- Exercise goal -
Print only the lines from the one with "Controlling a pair" through the end of the data, exactly, and please omit pictures.

****************************************

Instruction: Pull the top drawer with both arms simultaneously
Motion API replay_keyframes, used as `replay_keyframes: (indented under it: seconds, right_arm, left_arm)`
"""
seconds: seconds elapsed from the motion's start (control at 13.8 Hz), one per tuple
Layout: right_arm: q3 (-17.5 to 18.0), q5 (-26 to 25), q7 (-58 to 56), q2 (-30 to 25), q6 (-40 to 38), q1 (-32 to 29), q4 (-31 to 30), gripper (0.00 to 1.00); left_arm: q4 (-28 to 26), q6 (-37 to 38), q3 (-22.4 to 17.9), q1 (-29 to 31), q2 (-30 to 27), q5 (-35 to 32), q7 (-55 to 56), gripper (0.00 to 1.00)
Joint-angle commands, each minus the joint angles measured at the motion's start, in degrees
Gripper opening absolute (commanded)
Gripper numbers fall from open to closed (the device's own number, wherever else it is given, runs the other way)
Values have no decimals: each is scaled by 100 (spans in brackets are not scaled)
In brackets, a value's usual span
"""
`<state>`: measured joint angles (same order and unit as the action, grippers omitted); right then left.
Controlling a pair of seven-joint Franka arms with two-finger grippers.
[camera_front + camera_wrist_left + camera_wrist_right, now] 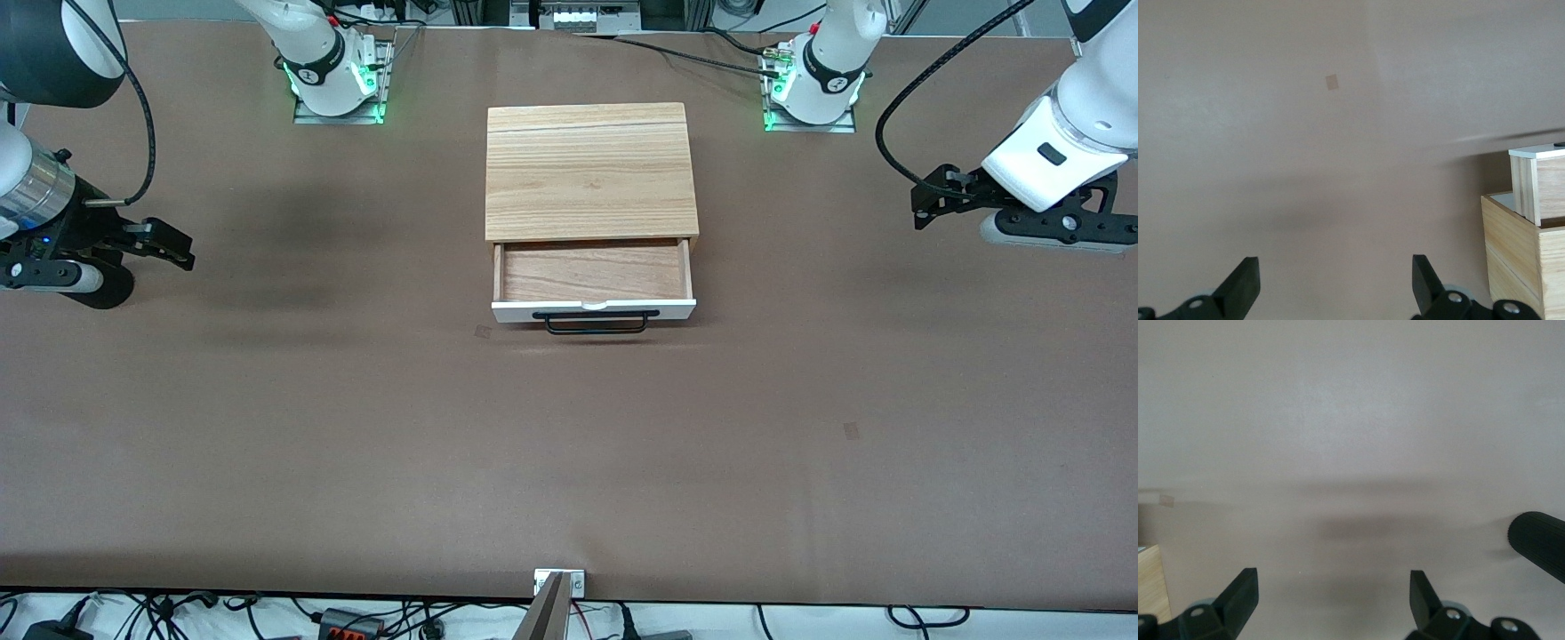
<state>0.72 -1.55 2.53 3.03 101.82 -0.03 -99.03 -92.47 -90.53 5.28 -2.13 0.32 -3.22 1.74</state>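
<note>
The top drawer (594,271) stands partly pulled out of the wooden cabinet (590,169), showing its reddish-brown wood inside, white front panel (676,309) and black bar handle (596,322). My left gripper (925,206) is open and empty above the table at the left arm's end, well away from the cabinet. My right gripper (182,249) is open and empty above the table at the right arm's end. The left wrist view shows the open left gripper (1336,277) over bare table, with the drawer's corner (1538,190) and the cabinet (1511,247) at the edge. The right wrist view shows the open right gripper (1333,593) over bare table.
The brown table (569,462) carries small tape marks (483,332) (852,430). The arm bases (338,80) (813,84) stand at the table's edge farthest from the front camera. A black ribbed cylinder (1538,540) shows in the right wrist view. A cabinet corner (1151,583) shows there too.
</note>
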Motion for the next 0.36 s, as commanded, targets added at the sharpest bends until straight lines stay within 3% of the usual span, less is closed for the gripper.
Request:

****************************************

- Written answer -
Controlling a pair of seven-joint Franka arms with two-finger grippers.
[camera_front + camera_wrist_left + camera_wrist_right, now] 
<state>0.72 -1.55 2.53 3.03 101.82 -0.03 -99.03 -92.47 -90.53 5.28 -2.13 0.32 -3.22 1.74</state>
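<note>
The top drawer (594,271) stands partly pulled out of the wooden cabinet (590,169), showing its reddish-brown wood inside, white front panel (676,309) and black bar handle (596,322). My left gripper (925,206) is open and empty above the table at the left arm's end, well away from the cabinet. My right gripper (182,249) is open and empty above the table at the right arm's end. The left wrist view shows the open left gripper (1336,277) over bare table, with the drawer's corner (1538,190) and the cabinet (1511,247) at the edge. The right wrist view shows the open right gripper (1333,593) over bare table.
The brown table (569,462) carries small tape marks (483,332) (852,430). The arm bases (338,80) (813,84) stand at the table's edge farthest from the front camera. A black ribbed cylinder (1538,540) shows in the right wrist view. A cabinet corner (1151,583) shows there too.
</note>
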Motion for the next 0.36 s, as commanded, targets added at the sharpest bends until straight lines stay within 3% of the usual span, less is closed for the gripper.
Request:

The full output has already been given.